* **Your assignment**:
From the records that follow, return exactly the lines beginning at the one that contains "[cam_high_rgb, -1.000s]" and ending at the one that contains "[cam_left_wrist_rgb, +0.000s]", pictures left out.

*** Begin section ***

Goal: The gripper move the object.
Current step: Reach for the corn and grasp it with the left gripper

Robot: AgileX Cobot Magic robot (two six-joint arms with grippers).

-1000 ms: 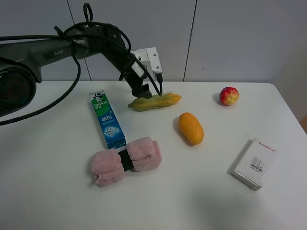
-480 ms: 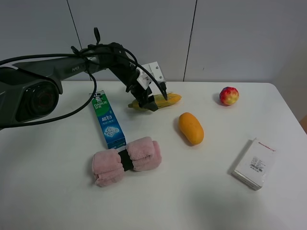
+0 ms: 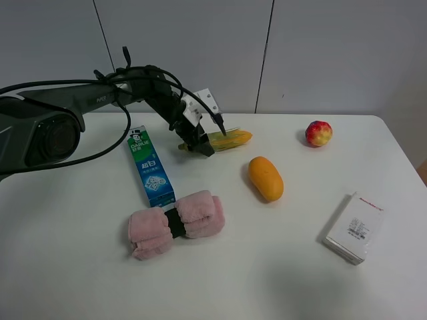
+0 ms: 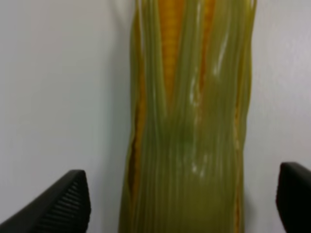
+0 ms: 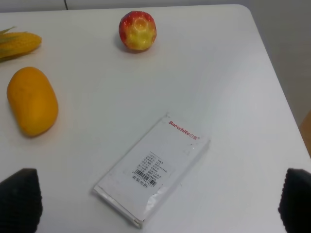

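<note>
Closest to you on the white bench (image 3: 80, 280) lie a pink towel roll (image 3: 177, 223) and, well off to the right, a flat white box (image 3: 355, 228). Your right pincer (image 5: 156, 201) looks down on that box with its fingers wide apart, holding nothing. A bit further back you find the toothpaste box (image 3: 149, 167) and the orange mango (image 3: 265, 178). Behind them lies the corn cob (image 3: 230, 139), yellow tip pointing right. Your left pincer (image 3: 212, 139) sits low over its green end, one finger on each side, apart and not squeezing. Furthest back, on the right, is the red apple (image 3: 319, 133).
</note>
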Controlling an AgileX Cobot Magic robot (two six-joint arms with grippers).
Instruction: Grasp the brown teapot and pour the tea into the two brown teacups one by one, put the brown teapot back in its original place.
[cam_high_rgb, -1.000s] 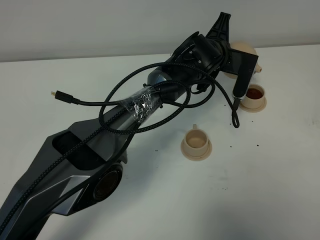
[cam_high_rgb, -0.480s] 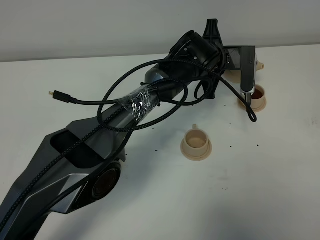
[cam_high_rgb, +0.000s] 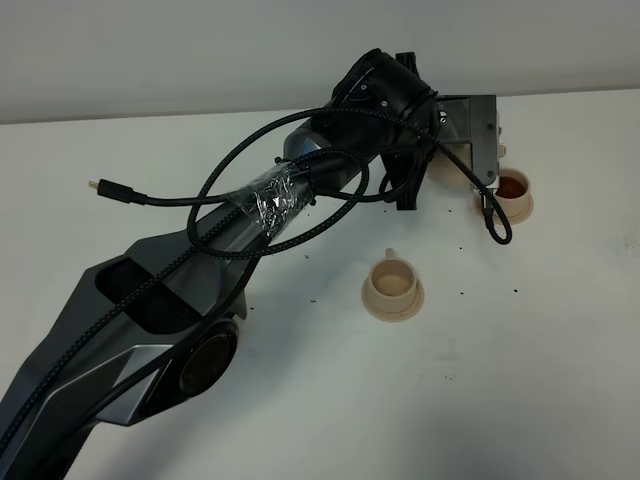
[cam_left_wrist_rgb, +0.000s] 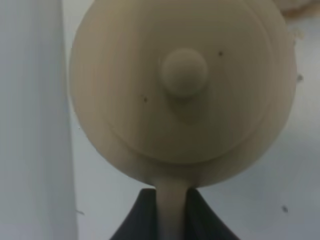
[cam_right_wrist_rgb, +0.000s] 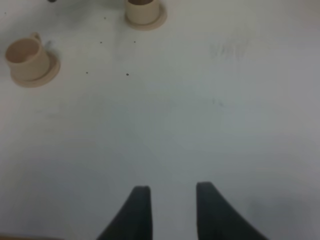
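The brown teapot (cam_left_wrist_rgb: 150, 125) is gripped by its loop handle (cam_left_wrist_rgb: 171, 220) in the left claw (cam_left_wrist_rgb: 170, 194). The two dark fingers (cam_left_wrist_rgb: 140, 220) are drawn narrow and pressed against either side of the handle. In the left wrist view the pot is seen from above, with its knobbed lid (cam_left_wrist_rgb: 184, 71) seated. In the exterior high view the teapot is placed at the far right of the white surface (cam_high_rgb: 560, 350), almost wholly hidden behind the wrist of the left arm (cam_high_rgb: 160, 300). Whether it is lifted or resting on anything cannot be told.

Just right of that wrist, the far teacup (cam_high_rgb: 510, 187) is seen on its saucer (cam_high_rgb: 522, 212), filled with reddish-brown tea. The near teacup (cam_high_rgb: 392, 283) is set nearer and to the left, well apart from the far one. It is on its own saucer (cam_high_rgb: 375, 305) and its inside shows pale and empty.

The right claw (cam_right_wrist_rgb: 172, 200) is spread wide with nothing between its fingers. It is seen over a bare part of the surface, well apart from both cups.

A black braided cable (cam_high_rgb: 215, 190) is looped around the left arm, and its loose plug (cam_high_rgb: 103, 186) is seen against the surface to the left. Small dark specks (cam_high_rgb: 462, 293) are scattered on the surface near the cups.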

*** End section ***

* **Answer to the exercise**:
[cam_high_rgb, -1.000s] 
[cam_high_rgb, -0.480s] 
[cam_high_rgb, +0.000s] 
[cam_left_wrist_rgb, +0.000s] 

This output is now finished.